Among the lines below, which ones contain the word "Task"? Copy every such line.

========

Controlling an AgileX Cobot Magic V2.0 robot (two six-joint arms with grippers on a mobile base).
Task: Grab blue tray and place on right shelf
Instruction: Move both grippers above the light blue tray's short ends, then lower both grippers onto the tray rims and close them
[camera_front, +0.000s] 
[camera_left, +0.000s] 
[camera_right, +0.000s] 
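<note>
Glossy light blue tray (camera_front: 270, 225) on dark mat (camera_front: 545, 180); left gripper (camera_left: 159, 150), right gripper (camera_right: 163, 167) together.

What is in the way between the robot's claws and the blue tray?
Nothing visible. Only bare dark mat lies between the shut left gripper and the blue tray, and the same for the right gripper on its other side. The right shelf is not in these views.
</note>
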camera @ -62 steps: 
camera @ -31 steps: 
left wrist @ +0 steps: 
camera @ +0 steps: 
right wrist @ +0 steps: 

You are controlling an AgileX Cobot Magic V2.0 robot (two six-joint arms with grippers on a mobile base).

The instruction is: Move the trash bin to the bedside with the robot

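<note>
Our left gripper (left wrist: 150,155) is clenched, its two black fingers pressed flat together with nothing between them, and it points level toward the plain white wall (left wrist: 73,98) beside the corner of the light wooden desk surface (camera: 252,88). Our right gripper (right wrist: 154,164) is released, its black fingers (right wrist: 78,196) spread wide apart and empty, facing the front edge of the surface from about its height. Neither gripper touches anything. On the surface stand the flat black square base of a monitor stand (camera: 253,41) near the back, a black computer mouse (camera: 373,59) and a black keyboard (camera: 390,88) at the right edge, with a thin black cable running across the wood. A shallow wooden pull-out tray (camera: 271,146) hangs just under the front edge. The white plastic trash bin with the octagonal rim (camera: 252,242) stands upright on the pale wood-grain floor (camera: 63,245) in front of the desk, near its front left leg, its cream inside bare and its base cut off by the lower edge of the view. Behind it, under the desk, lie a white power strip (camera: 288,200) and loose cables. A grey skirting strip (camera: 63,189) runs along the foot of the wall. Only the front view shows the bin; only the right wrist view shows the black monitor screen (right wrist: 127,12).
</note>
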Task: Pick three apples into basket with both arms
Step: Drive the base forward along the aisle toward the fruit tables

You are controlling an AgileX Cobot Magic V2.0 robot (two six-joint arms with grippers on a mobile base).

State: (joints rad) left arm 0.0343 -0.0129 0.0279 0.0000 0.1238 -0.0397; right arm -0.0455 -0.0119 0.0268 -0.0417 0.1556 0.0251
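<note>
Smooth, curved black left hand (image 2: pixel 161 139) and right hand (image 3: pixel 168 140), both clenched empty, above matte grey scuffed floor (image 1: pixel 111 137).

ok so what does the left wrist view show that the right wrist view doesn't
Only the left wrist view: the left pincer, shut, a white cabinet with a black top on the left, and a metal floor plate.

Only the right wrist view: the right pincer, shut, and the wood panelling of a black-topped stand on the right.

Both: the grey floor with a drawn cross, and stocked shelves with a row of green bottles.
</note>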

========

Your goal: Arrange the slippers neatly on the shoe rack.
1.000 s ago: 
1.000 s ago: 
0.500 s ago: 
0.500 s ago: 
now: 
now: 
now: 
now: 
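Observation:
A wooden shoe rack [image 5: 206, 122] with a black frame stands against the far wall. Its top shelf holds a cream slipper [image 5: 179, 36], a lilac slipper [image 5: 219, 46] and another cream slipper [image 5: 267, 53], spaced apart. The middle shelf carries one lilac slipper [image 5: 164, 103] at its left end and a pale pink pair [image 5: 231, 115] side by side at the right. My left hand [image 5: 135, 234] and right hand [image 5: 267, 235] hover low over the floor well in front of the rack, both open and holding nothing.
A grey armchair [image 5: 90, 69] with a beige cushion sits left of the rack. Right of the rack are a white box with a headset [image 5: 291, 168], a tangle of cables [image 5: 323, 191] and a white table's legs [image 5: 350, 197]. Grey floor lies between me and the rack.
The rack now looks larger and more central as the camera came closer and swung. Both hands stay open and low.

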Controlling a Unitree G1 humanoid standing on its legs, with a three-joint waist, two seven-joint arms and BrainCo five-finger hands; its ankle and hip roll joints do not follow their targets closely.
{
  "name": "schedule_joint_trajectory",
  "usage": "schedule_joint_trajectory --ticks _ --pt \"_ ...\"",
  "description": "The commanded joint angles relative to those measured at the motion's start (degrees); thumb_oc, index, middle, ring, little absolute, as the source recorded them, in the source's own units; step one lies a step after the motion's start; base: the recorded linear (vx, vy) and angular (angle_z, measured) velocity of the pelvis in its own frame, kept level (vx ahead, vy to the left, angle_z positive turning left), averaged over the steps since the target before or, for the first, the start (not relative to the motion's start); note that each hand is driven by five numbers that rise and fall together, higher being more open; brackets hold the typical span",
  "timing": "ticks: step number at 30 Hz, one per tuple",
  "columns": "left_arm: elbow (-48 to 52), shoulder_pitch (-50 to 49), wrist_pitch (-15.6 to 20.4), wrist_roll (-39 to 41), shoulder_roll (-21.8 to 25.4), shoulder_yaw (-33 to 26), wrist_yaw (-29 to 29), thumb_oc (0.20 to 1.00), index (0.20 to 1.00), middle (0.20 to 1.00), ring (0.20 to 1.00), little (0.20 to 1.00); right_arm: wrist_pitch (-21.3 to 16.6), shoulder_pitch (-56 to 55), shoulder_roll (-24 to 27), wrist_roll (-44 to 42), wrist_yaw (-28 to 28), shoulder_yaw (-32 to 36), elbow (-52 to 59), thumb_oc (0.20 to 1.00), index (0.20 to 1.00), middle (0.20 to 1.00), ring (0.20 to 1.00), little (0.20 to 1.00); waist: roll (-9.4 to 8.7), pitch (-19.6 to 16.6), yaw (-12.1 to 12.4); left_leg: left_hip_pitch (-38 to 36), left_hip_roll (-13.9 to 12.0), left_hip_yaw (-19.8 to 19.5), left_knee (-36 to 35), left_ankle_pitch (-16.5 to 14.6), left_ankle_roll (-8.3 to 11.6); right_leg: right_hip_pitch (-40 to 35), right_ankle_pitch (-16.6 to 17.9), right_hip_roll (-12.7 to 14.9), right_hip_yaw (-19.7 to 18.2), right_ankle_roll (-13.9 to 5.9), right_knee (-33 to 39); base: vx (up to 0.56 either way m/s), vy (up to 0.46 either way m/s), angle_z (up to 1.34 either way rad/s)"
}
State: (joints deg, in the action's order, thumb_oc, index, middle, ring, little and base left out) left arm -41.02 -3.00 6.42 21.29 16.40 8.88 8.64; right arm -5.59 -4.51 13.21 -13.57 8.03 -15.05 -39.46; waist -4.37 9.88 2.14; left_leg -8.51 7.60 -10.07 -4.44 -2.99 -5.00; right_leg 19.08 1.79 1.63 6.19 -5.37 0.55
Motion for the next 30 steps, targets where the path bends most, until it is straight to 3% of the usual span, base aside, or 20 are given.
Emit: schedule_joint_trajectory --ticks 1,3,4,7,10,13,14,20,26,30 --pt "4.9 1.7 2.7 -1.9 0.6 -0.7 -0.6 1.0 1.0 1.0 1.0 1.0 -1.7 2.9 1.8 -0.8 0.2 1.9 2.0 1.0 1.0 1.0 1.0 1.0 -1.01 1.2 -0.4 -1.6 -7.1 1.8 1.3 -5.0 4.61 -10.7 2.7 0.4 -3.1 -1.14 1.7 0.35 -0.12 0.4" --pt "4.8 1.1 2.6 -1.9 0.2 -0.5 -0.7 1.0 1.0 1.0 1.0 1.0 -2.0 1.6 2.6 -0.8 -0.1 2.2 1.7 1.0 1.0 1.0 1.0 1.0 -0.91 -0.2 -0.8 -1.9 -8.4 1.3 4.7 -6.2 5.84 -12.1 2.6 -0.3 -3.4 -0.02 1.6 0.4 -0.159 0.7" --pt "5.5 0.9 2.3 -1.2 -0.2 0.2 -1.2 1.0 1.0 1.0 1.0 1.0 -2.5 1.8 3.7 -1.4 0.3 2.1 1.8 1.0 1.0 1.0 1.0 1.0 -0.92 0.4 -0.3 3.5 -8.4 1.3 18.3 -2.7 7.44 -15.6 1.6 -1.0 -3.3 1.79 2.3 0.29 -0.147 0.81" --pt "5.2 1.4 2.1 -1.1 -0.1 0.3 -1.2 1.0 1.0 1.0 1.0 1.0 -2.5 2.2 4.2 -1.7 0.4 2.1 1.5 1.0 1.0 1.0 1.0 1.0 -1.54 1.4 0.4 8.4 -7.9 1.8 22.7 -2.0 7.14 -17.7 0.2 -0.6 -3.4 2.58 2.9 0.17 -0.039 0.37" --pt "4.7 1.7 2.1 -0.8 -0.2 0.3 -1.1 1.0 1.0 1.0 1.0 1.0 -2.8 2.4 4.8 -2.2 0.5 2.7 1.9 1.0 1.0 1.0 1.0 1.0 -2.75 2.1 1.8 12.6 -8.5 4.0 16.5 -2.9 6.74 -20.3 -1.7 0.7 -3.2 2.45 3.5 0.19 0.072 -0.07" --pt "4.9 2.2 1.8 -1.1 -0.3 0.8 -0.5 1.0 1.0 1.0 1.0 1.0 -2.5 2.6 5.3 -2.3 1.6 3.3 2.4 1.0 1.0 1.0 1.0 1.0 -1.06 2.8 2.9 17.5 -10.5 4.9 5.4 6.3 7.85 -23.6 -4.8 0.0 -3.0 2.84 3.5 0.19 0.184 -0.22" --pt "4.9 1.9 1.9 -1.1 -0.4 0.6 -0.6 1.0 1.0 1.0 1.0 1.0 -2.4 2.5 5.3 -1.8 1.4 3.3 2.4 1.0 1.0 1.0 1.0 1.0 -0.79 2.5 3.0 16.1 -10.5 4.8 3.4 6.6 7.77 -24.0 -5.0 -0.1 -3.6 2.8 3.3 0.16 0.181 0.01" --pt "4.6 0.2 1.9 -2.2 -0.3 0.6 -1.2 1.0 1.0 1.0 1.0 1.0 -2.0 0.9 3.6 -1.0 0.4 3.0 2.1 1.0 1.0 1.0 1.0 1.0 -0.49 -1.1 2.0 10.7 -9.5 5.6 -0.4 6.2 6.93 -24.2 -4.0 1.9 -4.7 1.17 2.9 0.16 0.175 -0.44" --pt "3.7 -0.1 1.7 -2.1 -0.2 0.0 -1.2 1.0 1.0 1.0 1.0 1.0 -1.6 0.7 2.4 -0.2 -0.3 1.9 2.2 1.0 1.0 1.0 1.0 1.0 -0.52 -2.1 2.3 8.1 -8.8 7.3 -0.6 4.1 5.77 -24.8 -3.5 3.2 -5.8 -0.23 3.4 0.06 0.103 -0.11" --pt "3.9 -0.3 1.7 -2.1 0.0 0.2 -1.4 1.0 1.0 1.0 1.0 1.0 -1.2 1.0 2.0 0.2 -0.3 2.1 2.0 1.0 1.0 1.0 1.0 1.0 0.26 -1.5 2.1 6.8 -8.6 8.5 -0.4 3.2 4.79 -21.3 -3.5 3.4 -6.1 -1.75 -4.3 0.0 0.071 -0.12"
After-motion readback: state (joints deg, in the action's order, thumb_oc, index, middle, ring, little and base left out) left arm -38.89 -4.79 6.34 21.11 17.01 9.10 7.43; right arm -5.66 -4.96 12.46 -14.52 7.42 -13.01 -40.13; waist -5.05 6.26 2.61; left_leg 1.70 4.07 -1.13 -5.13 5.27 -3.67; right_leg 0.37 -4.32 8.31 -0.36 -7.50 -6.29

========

▸ Response below
Task: Grab blue tray and place on right shelf
Task: Pick three apples into basket with both arms

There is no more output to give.